● Task statement
Count the lines in the records below that contain the word "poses", and give that figure alone.

● Data for processing
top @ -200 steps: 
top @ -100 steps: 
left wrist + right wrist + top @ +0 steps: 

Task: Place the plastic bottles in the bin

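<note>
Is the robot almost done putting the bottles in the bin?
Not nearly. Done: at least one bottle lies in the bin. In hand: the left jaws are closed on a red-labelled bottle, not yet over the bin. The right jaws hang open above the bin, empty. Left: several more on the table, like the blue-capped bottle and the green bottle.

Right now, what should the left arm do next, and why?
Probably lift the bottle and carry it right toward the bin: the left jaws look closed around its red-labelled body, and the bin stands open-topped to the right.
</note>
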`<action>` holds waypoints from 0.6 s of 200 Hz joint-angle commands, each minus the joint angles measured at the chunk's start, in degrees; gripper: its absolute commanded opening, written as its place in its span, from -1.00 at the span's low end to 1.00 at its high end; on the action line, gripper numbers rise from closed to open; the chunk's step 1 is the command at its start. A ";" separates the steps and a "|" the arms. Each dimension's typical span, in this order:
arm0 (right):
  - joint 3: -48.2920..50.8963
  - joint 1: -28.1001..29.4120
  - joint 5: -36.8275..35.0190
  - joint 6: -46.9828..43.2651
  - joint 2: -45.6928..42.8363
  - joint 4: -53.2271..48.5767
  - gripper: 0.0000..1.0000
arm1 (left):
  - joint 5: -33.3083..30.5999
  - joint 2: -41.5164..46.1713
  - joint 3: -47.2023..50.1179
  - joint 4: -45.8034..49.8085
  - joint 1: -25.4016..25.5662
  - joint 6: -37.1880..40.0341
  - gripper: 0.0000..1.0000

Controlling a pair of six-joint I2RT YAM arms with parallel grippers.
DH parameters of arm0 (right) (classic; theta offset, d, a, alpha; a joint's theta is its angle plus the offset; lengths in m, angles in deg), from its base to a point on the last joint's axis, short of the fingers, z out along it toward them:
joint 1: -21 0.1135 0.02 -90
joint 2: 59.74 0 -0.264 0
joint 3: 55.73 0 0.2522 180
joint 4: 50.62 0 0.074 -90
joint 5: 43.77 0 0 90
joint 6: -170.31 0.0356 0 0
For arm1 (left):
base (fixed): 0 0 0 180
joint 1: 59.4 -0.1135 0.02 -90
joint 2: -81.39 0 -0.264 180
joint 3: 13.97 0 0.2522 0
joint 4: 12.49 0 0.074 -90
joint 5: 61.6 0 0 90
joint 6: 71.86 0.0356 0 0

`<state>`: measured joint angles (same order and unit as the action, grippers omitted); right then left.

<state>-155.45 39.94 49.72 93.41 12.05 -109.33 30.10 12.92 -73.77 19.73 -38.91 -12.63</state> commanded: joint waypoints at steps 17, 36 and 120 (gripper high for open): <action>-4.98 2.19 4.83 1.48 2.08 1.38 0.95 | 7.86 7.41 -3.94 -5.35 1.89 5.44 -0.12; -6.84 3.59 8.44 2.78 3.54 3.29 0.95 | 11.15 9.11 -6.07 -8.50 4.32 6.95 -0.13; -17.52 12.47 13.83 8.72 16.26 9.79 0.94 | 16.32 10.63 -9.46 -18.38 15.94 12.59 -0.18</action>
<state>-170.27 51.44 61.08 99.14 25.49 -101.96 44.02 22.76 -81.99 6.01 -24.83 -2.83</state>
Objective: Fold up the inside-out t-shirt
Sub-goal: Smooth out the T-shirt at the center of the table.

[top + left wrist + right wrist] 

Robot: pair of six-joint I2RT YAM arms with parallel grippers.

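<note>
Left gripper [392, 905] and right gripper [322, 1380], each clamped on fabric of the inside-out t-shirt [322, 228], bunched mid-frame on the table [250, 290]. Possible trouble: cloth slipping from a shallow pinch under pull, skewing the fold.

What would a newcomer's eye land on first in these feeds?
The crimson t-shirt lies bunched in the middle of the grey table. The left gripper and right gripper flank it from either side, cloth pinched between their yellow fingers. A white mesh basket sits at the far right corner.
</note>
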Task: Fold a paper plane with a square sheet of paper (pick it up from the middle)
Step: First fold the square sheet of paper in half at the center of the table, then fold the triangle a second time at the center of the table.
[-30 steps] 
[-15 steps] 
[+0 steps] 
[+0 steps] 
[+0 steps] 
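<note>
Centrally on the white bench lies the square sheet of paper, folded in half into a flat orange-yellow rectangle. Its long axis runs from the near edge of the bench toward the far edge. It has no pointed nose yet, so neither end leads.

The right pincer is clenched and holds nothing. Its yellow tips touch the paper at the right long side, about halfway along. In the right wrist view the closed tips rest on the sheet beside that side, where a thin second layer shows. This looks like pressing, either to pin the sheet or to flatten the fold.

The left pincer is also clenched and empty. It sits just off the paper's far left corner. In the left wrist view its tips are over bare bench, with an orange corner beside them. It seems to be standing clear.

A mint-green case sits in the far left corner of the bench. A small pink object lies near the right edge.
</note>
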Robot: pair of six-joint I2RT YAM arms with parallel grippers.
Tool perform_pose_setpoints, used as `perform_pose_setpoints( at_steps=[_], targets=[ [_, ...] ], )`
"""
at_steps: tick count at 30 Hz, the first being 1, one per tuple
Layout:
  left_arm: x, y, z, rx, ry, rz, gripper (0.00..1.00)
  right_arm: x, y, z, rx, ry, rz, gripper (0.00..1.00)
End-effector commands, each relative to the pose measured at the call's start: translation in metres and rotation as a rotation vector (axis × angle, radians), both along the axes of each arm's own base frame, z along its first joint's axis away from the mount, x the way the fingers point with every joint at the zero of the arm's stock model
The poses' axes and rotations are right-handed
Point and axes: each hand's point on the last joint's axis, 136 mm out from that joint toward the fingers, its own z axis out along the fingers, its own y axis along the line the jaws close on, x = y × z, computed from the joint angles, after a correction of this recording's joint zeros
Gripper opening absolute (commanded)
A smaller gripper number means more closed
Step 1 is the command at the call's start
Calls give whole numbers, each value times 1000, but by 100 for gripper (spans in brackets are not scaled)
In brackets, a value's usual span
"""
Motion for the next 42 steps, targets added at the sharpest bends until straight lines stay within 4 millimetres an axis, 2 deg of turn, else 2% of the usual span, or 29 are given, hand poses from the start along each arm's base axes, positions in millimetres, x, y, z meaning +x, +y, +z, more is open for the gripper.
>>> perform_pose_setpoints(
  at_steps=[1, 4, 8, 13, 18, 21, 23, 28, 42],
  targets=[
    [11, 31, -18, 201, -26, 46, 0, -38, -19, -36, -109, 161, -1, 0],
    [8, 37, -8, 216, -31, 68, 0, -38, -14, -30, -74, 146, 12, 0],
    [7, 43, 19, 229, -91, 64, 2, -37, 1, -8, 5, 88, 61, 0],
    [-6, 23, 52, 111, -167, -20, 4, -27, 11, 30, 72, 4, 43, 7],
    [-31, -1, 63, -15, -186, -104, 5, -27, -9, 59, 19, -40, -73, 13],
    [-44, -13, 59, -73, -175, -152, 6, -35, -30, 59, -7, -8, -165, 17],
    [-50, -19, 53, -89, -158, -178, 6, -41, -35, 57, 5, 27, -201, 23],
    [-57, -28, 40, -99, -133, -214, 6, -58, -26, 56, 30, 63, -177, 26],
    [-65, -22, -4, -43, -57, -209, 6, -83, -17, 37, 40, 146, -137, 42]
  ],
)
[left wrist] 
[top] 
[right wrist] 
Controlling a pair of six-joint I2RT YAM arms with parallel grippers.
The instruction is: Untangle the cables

● Task output
2